Ernie Logan

No. 97, 73, 93
- Positions: Defensive end, defensive tackle

Personal information
- Born: May 18, 1968 (age 57) Fort Bragg, North Carolina, U.S.
- Listed height: 6 ft 3 in (1.91 m)
- Listed weight: 290 lb (132 kg)

Career information
- High school: Pine Forest (Fayetteville, North Carolina)
- College: East Carolina
- NFL draft: 1991: 9th round, 226th overall pick

Career history
- Atlanta Falcons (1991)*; Cleveland Browns (1991–1992); Atlanta Falcons (1993); Jacksonville Jaguars (1994–1996); New York Jets (1997–2000);
- * Offseason and/or practice squad member only

Career NFL statistics
- Tackles: 234
- Sacks: 11
- Forced fumbles: 2
- Stats at Pro Football Reference

= Ernie Logan =

American football player (born 1968)

Ernest Edward Logan II (born May 18, 1968) is an American former professional football player. He attended Pine Forest High School in Fayetteville, North Carolina. The 6-foot-4, 290-pound Fayetteville, North Carolina native played his college football at East Carolina University from 1986 to 1990, where he racked up 100 tackles (including 16 behind the line of scrimmage) and 5.0 quarterback sacks.
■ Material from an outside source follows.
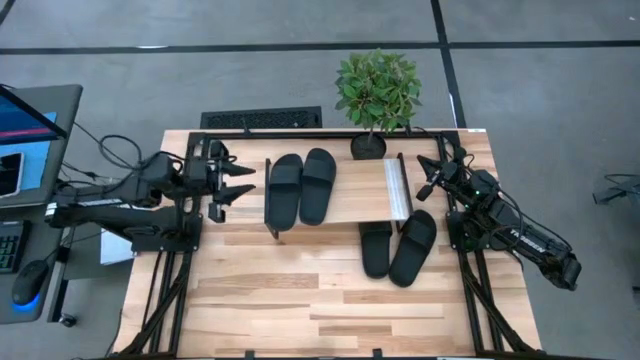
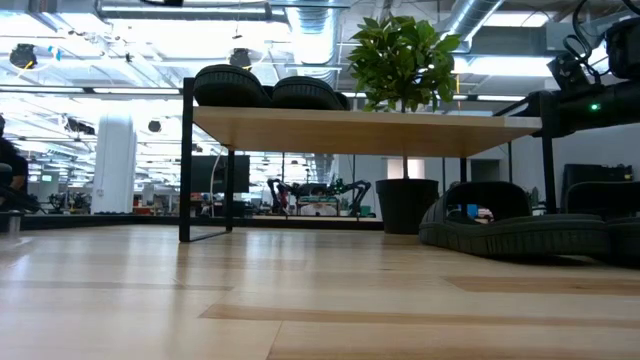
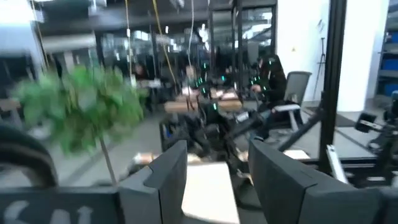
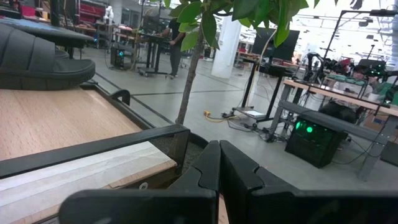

He played in the National Football League (NFL) from 1991 to 2000. He was selected by the Atlanta Falcons in the ninth round of the 1991 NFL draft with the 226th overall pick.

==Post-playing career==
Logan is currently a line coach at IMG Academy in Bradenton, Florida, after 11 years as the defensive line coach at Jacksonville University. He also did internships with the Cleveland Browns, New England Patriots and Miami Dolphins.